The LA Times reports that Fitzgerald’s investigators have been canvassing the neighborhood where Valerie Plame Wilson lives to find out whether the neighbors knew of her employment at the CIA before the Novak story ran, and confirming that they didn’t know.

This question certainly wouldn’t matter for perjury/false statements/obstruction charges, so Fitzgerald is still thinking about some substantive offense about revealing secret information. The standard under the Espionage Act is whether the person revealing the information had “reason to believe” that the information could be used to injure the United States. If Rove’s defense to such a charge were to be that the “secret” information was in fact already public — the “no harm, no foul” defense — then Fitzgerald might want to make sure he could knock that defense down before bringing charges.

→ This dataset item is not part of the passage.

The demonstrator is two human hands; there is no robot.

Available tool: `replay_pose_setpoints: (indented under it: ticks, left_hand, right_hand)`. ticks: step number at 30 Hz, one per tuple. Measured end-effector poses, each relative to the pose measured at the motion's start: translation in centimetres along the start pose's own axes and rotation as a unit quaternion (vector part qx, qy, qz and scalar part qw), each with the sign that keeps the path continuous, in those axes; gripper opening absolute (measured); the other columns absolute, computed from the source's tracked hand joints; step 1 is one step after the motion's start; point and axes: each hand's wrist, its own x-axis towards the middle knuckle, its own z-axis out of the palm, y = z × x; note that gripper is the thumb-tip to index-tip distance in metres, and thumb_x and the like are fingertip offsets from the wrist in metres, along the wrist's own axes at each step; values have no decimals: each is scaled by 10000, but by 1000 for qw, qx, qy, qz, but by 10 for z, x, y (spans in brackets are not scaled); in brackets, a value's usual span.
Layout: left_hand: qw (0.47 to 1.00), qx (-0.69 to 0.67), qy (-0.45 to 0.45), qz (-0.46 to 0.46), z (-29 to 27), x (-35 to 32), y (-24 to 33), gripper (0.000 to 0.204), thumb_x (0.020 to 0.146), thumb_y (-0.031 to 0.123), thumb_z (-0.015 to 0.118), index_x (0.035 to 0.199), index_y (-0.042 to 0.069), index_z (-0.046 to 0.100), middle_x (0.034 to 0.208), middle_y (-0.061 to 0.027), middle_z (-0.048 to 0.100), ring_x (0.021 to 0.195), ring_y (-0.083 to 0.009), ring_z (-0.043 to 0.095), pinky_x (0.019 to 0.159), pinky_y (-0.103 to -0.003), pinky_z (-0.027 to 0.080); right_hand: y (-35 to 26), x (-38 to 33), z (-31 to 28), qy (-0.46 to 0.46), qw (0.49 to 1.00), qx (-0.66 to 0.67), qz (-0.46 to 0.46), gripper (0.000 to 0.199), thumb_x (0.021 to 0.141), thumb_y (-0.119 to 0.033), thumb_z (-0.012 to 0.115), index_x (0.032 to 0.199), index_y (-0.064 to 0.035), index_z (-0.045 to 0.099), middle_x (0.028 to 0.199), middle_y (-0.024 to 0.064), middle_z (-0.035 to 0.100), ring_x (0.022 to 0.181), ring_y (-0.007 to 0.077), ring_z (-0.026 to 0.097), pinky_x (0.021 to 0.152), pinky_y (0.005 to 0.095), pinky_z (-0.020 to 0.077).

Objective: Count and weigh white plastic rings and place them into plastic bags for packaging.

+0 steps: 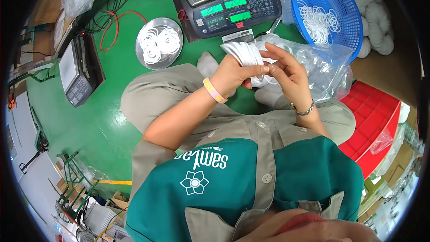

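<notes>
In my left hand (237, 69), which wears a pink wristband, is a thick bundle of thin white rings (248, 56). Its thumb lies across the bundle's near side. My right hand (289, 74), with a bracelet at the wrist, is curled at the bundle's right edge. The right thumb and a fingertip come together beside the left thumb; what lies between them is too small to make out. Below the hands rests a clear plastic bag (329, 67). More white rings (168, 40) fill a round metal dish (154, 66) on the left.
A counting scale (233, 15) with lit green displays stands ahead, white rings on its pan. A blue basket (351, 22) holding white rings is at the far right. Another scale (78, 74) sits left, near a red cable (109, 29). Red padding (369, 118) lies on the right.
</notes>
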Motion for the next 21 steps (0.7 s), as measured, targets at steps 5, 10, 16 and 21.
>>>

But the charge to which these questions is most relevant would be the crime of revealing the identity of an intelligence officer under the Intelligence Identities Protection Act.

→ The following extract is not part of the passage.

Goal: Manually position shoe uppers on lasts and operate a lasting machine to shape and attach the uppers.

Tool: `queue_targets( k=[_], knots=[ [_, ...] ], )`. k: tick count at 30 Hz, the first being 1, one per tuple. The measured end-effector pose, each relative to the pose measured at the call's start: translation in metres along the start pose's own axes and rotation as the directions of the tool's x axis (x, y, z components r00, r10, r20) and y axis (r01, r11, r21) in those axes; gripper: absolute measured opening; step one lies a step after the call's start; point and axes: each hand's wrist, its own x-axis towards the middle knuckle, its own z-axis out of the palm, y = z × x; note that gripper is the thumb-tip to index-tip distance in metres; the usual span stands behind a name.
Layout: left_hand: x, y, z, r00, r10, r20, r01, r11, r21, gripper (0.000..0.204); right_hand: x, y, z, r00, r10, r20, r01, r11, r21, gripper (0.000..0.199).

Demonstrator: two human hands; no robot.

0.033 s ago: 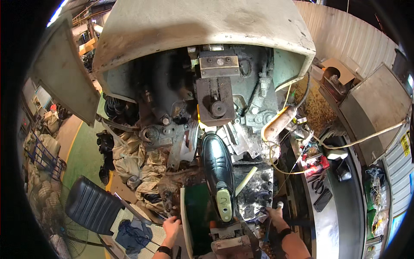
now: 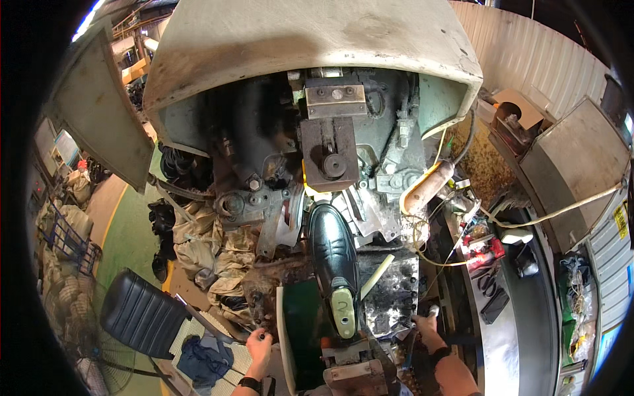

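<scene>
Partly hidden below, our left hand [image 2: 259,348] grips a rusty machine part, while our right hand [image 2: 426,325] wraps a small lever [image 2: 432,310]; both wrists are cut off. Between them the black shoe [image 2: 333,257] sits sole-up, clamped in the lasting machine [image 2: 317,132].

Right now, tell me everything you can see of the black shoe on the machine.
The black shoe sits sole-down on a last, held in the machine, toe pointing up into the mechanism. Its glossy, leather-like upper shows stitched ridges across the vamp. A pale green last top fills the heel opening. Metal machine parts crowd its toe and a support block sits below its heel. Neither the left hand nor the right hand touches it.
</scene>
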Motion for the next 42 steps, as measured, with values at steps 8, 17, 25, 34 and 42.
queue_targets(
  k=[8,17,25,34,42],
  knots=[
    [-0.012,0.124,-0.018,0.953,0.253,-0.166,-0.303,0.812,-0.499,0.025,-0.015,-0.110,0.028,0.956,-0.150,0.251,0.005,0.867,0.498,0.098],
    [-0.045,0.260,0.045,0.889,0.296,0.349,0.190,0.455,-0.870,0.049,-0.208,-0.282,0.106,0.805,-0.271,0.528,-0.043,0.860,0.508,0.065],
    [-0.061,0.297,0.061,0.789,0.316,0.528,0.493,0.189,-0.849,0.059,-0.229,-0.289,0.130,0.657,-0.368,0.658,-0.245,0.722,0.647,0.057],
    [-0.064,0.283,0.075,0.899,0.233,0.371,0.315,0.245,-0.917,0.052,-0.217,-0.270,0.132,0.675,-0.403,0.618,-0.213,0.695,0.686,0.057],
    [-0.141,0.310,0.021,0.526,0.830,-0.186,-0.844,0.480,-0.240,0.084,-0.203,-0.202,-0.034,0.706,-0.700,0.111,0.642,0.698,0.318,0.029]
  ],
)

I’ve been assuming that Rove’s defenders were right in asserting that the IIPA was so hard to break that a prosecution couldn’t be made to stick. Is it just barely possible that Fitzgerald thinks he can sustain charges under the IIPA after all? (The story reports speculation on that point.) Now that would be a surprise, wouldn’t it?

What the investigators found doesn’t sound good for Rove and the rest of the W.H.I.G.:

Critics of the leak investigation have argued that it was an open secret that Plame worked for the CIA; if many people knew that she worked for the agency, it would make prosecution under the 1982 law protecting covert agents impossible.

But neighbors contacted by The Times said they told the FBI agents that they had no idea of her agency life, and that they knew her only as a mother of twins who worked as an energy consultant.

The agents “made it clear they were part of the Fitzgerald investigation, and they were basically tying up loose ends,” said David Tillotson, a Washington lawyer and neighbor, who was among those interviewed Monday.

“They really only had one interest, and that was to know whether Valerie’s identity, on what she did for a living, was known prior to the Novak article. It seemed they were trying to establish clearly that prior to the Novak article she was not widely known on the cocktail circuit,” Tillotson said.

“And I pointed out, we were good friends, we socialized with them, and we just had no idea” until her status was made public in the Novak column, Tillotson said. “To that moment, we had no idea whatsoever that Valerie did anything for the government.”

Some people familiar with national security investigations said they found this week’s questioning to be curious at a time when Fitzgerald appeared to be wrapping up his investigation. They said establishing her covert status should have been a priority at the outset of the case; if her employer was already well known, the prosecutor would not have a case to bring under the agent-protection law.

But others said they suspected that Fitzgerald was just being meticulous, and that he had previously made a judgment about her status and was, in an abundance of caution, looking to further corroborate that belief. The questioning seemed “confirmatory,” said one person who was interviewed but who declined to be identified. Some neighbors said they had been interviewed previously by the FBI.

“They basically asked me if I knew what she did prior to the leak,” said Marc Lefkowitz, another neighbor. The answer, he said, was an unambiguous “no.”

“I knew he was a former ambassador. We had dinner at their house,” Lefkowitz said. “She was just a normal mother of twins.”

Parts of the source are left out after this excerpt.